Acid is your teeth's enemy; it can erode their protective enamel coating (a process called demineralization). Certain foods and beverages (such as citrus drinks and coffee) contain it, and it's produced by bacteria in your mouth that feed on dietary sugar and release acid as a byproduct (a process called fermentation). Your allies are foods and beverages that neutralize acids, provide minerals and vitamins to repair tooth enamel, and stimulate saliva.
Sugar & Decay
Sugars, the leading promoter of dental decay, exist in many forms in our diet. Some occur naturally, while others — referred to as “free sugars” — are added by the manufacturer, cook or consumer. The latter are most often linked with decay. Soft drinks are the primary source of dietary free-sugars in the U.S.
Sugars in fruit, vegetables, milk and unprocessed, starch-rich foods such as rice, potatoes and whole grains, do not appear to be harmful to teeth. Note, however, that dried fruits contain a highly concentrated sugar level and can stick to tooth surfaces. The sugar substitutes xylitol and sorbitol appear not to promote decay. In fact, there's evidence that chewing xylitol-sweetened gum three to five times daily for at least five minutes (after meals) stimulates saliva flow, which helps protect against decay.
Acids & Erosion
In addition to eroding tooth enamel, acidic foods and beverages create an environment where it's easier for decay-promoting bacteria to flourish. Saliva can reduce acidity but it must have time to work, at least 30–60 minutes. That's why behaviors that maintain acid levels, such as sipping coffee throughout the day, can be harmful.

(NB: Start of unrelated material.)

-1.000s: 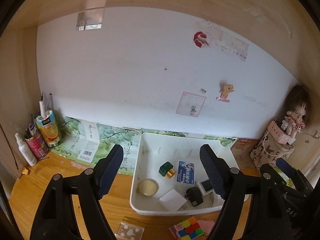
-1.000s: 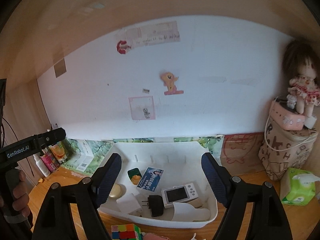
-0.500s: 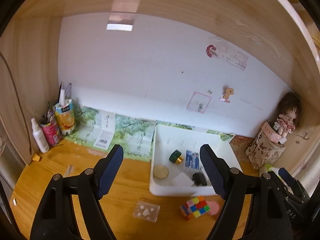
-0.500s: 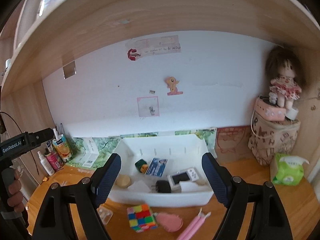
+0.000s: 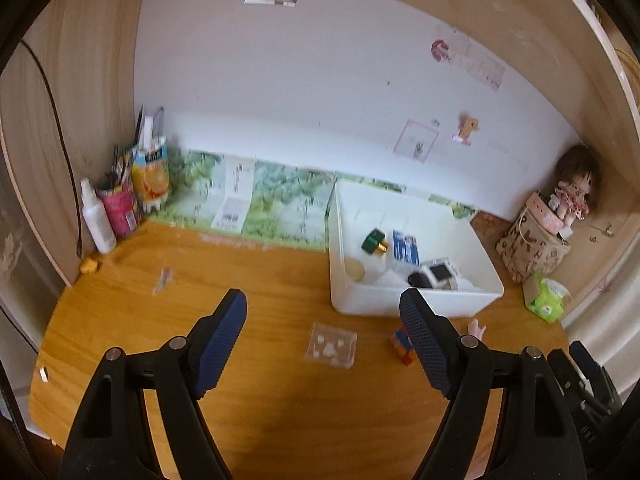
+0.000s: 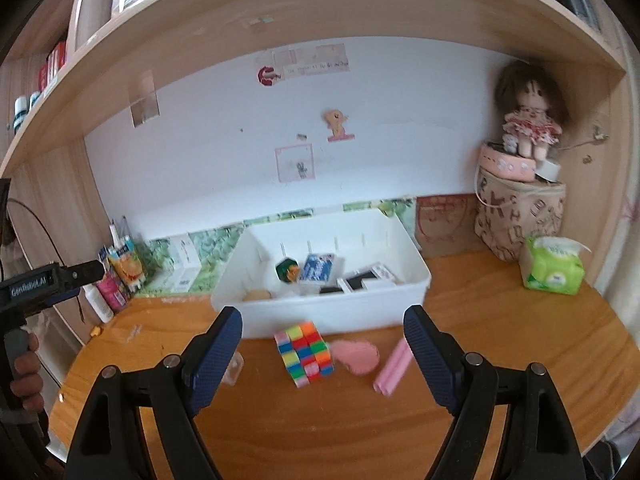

Saliva is a front-line defense against erosion and decay. It helps remove food particles and contains minerals that help neutralize acid and promote remineralization of the tooth surface. Foods that stimulate saliva and/or contribute essential minerals include:
- Cheese — stimulates saliva and is rich in calcium, contributing to the re-calcification of teeth and protecting against the loss of calcium,
- Cow's milk — contains decay-counteracting calcium, phosphorous and casein,
- Plant foods — are fibrous and require chewing, which mechanically stimulates saliva,
- Water — keeps you hydrated, which is important for saliva production and preventing dry mouth (a condition that promotes acid-producing bacteria), and helps wash away food particles; fluorinated water bestows the protective properties of fluoride (a compound that makes tooth enamel more resistant to acid erosion and promotes re-calcification).
As you can see, brushing and flossing effectively is just part of the oral hygiene equation.
If you would like more information about nutrition and oral hygiene, please contact us or schedule an appointment for a consultation. You can also learn more about this topic by reading the Dear Doctor magazine article “Nutrition & Oral Health.”
When it comes to sensitive gums during pregnancy, Nancy O'Dell, the former co-anchor of Access Hollywood and new co-anchor of Entertainment Tonight, can speak from her own experience. In an interview with Dear Doctor magazine, she described the gum sensitivity she developed when pregnant with her daughter, Ashby. She said her dentist diagnosed her with pregnancy gingivitis, a condition that occurs during pregnancy and is the result of hormonal changes that increases blood flow to the gums. And based on her own experiences, Nancy shares this advice with mothers-to-be: use a softer bristled toothbrush, a gentle flossing and brushing technique and mild salt water rinses.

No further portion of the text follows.